Motivation is a core prerequisite to improve student engagement, attention span and, therefore, knowledge retention. So starting your lesson with some motivation will capture your students’ attention.
Get them excited, pump them up, wax lyrical on their future prospects, and ask them questions. Look at where you’ve come from, the progress you’ve made, and what you’ve got to look forward to on the curriculum and calendar.
Also, reminding your students why they’re studying what they’re studying and how it will one day benefit them can stoke the fires of their passion for a subject. This brings us to the next point...
1.2. Context is everything
It can be incredibly hard to remain motivated to study when you have no idea how you might apply the knowledge you’re being taught in the real world. I can’t tell you how many times high school math drove me to the brink of an existential crisis: why am I learning this? What does it mean? Who am I?
Remind your students why the knowledge you’re teaching them is important or, at the very least, applicable to their lives. Cook up some real world examples of where they might see the knowledge in motion or at work. Make it personal: e.g. why a working knowledge of vectors will improve your billiards game. Or how evolution explains why your little brother is such a neanderthal.
1.3. Keep students focused on their future
Good grades get students noticed by better schools, colleges, and, eventually, employers. Heck, getting good grades can get students scholarships, grants, and all kinds of financial incentives, too! But it can be impossible for students to remember this when they’re up to their eyeballs in facts they need to memorize, equations they don’t understand, and homework that robs them of precious Minecraft time.
This is especially true of subjects they view to be outside of their intended career path. So it’s up to you to remind your students of the impact good grades can have on their future prospects.
1.4. Target the cool kids
As much as it may be appealing to take the popular kids down a notch in the classroom, you can actually leverage their “street cred” to motivate the rest of your class. Social pressure works wonders for student motivation and if you can subtly target the cool kids and get them on board with participating enthusiastically in class, their peers will be likely to follow.
For example, if you’re using Brainscape's flashcard platform, you might nominate one of the cool kids to make the first deck of flashcards, which they can then share with all the other students in your collaborative class sandbox. And since they have social status, the other kids will probably follow suit with enthusiasm.
Even if you and/or your TA make all the flashcards for your students, you can leverage one of Brainscape’s other cool features, the competitive leaderboard, to create some gentle social pressure. These optional lists display, in order of performance, the students who are the most dedicated to learning, as measured by the number of flashcards they’ve studied and their percentage mastery of a subject.

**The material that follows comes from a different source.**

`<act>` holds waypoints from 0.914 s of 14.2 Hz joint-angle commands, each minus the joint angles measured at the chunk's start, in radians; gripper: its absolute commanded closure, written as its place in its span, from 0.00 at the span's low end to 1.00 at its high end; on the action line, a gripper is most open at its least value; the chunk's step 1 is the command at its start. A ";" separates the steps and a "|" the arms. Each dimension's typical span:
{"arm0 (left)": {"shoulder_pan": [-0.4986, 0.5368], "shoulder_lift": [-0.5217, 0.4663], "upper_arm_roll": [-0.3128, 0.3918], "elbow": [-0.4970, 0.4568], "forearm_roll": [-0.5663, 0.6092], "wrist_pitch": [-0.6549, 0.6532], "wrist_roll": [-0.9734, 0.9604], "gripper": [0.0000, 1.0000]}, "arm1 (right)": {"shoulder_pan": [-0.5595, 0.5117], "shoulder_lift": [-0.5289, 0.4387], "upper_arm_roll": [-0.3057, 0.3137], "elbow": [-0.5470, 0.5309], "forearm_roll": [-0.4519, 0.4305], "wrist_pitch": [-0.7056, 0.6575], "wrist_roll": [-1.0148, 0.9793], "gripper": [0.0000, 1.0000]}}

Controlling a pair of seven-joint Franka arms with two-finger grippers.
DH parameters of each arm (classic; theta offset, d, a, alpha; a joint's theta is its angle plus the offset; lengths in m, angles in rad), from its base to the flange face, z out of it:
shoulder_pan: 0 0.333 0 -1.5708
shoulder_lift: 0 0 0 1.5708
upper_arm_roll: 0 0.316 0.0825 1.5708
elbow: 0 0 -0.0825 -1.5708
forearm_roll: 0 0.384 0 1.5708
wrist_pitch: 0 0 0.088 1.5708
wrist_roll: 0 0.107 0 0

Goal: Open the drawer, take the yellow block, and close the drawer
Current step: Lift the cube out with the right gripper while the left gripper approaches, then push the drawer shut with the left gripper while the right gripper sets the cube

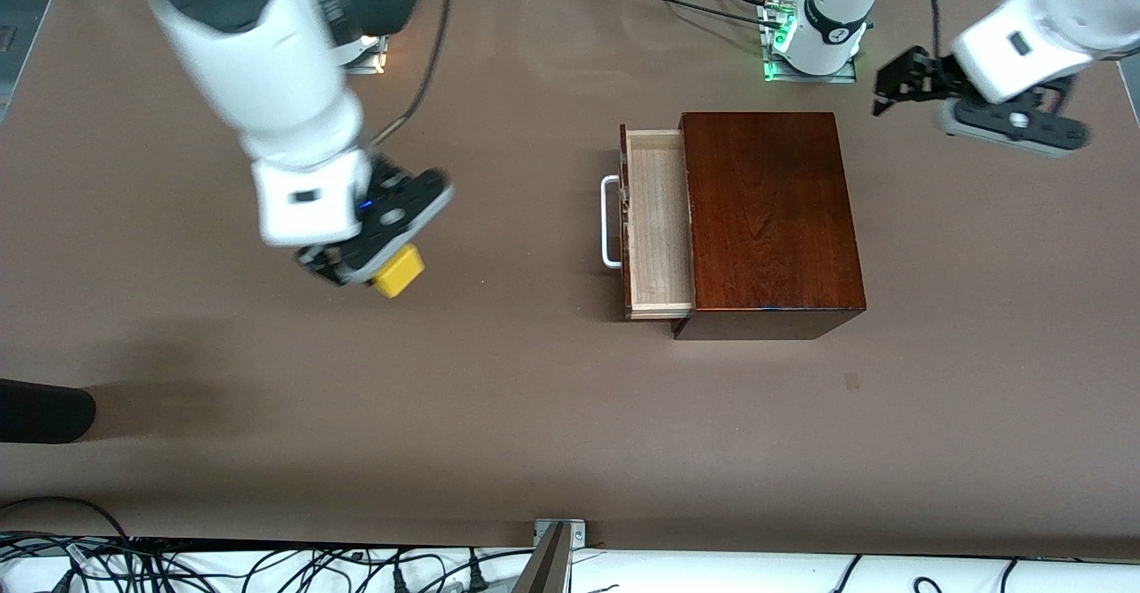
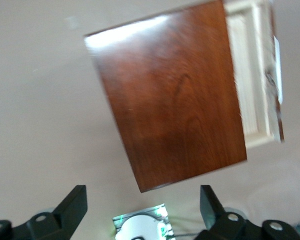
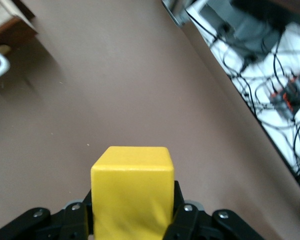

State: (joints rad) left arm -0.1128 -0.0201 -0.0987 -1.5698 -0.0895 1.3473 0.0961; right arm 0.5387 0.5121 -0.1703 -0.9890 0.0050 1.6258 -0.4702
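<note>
Front view: the right tool [image 1: 370, 264] is up in the air over bare brown surface [image 1: 499, 415] toward the right arm's end, its fingers clamped on the yellow block [image 1: 398, 271]. The block projects from between the fingers and does not touch the surface. Right wrist view: the yellow block [image 3: 131, 192] fills the gap between the two black fingers [image 3: 72, 220], gripped on two facing sides, with only brown surface [image 3: 140, 90] below it.

The mahogany-coloured box [image 1: 770, 219] stands toward the left arm's end of the surface. The drawer [image 1: 657, 223] is pulled partly out of the box toward the right arm's end; its pale wooden tray shows nothing inside, and the white handle [image 1: 610, 222] sits on its dark front. The yellow block is well apart from the drawer.

The left tool [image 1: 899, 81] waits in the air over bare surface near the left arm's base, well apart from the box. Left wrist view: its two black fingers [image 2: 72, 207] stand wide apart and hold nothing, with the box [image 2: 175, 95] and the drawer [image 2: 252, 75] below.
</note>
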 commanded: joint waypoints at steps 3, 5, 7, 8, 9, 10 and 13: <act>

Simply ensure that at least one of the more influential students in the class gets some serious studying done, so they'll be near the top of the leaderboard, and that should improve the motivation of all the other students in the class, per the laws of tribal social behavior.
1.5. Motivate your students through incentives
Human beings are hardwired to find smaller, more immediate rewards more tempting than larger, later rewards. And while dedicating the time and effort to studying has long-term rewards (good grades, college, career, etc.), you as an educator can manipulate your students’ atavistic need for instant gratification by offering “right now” rewards.
For example:
- Throw frequent, random spot tests with a reward for whoever gets the highest mark in the class: this will encourage students to stay on top of their course material.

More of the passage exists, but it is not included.